My questions exactly. With your payload and gearing you shouldn't be taxing the diff at all. There is a good possibility that your rear end housing isn't straight. I recently saw a Mopar rear that had to have new bearing housings welded on and you wouldn't believe how far off center they had to be to fit the jig. I probably would have scrapped the housing. I would request (push very hard for) a new rear from drum to drum. I think your problem would not come back.
Bob


----------



## skylane (Oct 28, 2007)

the simple fact is something is wrong with the truck ,,,,a lot of people tow a 23krs with a 1/2 ton...smart idea ...doesnt matter is should do it.
I tow with a 2000 tundra...I am worried about trans temps not rear end failure...diffs are a science to set up ..ive seen a lot of backyard mechs and some factory mech screw up a rear end with the pinion and ring setup.. need to have a dedicated gear shop set it up.
my 2 cents
Mark


----------



## Collinsfam_WY (Nov 9, 2006)

Find a leftover '07 Ram 2500 5.9 diesel Megacab if you can. The 6.7's are awesome but don't get the mileage that the 5.9's do. You can bring up a 6.7's mpg but be prepared to spend alot on a DPF delete exhaust, something like an Edge Juice with Attitude that can clear codes on startup, an EGR delete kit and an MP-8. That combination has yielded upwards of 22mpg unloaded on the highway for those who have tried it.

Good luck!

-CC


----------



## Carey (Mar 6, 2012)

Been doing lots of mods for mileage on my 06 dodge dually..

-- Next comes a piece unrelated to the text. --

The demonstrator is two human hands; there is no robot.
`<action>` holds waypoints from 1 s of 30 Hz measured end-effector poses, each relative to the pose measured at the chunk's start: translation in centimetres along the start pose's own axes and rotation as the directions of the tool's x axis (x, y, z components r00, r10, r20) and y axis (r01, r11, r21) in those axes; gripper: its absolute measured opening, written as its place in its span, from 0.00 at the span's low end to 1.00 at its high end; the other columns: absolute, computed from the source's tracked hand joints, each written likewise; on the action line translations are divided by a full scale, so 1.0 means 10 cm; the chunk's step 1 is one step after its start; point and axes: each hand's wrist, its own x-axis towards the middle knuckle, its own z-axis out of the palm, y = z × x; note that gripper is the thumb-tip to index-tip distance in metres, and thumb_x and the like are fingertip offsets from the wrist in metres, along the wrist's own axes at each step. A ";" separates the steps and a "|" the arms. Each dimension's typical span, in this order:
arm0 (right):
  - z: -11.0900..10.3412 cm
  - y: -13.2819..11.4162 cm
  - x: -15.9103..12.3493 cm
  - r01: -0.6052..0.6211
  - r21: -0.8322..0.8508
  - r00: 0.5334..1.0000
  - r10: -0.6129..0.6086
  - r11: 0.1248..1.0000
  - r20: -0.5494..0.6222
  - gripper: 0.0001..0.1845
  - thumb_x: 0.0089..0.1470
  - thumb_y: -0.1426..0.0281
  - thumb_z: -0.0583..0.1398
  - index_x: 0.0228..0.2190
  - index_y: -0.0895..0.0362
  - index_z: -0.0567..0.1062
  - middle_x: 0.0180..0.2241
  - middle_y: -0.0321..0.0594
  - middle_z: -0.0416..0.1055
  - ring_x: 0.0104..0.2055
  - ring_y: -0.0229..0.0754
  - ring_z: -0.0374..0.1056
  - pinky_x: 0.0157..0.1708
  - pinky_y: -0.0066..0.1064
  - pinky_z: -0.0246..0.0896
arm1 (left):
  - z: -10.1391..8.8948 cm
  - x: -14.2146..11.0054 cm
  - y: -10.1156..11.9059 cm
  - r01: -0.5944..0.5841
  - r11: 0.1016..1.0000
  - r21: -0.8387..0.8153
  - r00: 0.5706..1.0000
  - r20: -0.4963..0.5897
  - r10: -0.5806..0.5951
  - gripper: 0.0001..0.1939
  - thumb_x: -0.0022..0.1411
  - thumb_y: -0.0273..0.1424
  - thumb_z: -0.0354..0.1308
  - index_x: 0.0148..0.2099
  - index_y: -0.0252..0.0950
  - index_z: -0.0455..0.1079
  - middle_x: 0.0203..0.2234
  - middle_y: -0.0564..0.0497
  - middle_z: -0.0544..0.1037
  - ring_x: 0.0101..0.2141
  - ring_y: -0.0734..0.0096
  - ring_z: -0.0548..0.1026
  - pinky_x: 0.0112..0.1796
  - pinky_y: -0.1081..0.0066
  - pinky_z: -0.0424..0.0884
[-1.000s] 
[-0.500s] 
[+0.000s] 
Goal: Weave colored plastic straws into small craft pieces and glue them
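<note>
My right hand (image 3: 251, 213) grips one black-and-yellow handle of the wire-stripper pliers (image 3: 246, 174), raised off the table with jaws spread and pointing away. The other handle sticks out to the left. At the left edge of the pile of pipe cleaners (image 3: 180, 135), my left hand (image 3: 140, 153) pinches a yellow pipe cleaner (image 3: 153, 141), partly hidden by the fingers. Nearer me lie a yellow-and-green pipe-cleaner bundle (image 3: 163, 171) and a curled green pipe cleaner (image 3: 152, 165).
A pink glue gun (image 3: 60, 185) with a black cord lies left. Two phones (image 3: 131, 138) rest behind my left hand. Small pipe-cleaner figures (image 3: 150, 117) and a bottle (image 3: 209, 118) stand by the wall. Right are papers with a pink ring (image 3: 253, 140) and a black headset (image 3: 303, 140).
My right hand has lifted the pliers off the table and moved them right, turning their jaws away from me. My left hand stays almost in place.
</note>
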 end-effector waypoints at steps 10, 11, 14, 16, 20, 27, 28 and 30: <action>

So far I have installed a torque tube, deleted the cat and muffler, then went with a MBRP muffler.. Amsoil 5-30 hd oil. Amsoil fuel additive. Replaced the junk dual mass flywheel with a single mass.. There was alot of clutch slippage goin on. Also am using a amsoil air filter in the stock box to keep things quiet.

I picked up a 28 foot heatland sundance on fri. Heartlands are the extra tall 12 foot 5 inch 5ers. Filled my tanks before leaving Elkhart. I had 150 gallons..

So far I have driven 1235 miles, and still have a full lower tank which is 36 gallons and still have around 10 gallons left in my 115 gallon aux tank.. I am delivering in the morn in Montrose, Co, so will be crossing the rockies..

I figure I am getting at least 12.5 right now.. This is up 2mpg after doing a few mods.

I recently pulled a 28 foot bumper pull to Kelso, Wa and got 13.5 at 60mph.

My highway mileage has went up to 20 mpg at 67mph and 22 at 60mph. It used to be 16 and 17.. My truck weighs right at 10,000lbs empty.

I still have some things left to do but these 5.9 cummins get great mileage along with the 7.3 Pstrokes...

Your rear end problems arent rare for that model.. Do some research on that. Seems like that year had c clip trouble..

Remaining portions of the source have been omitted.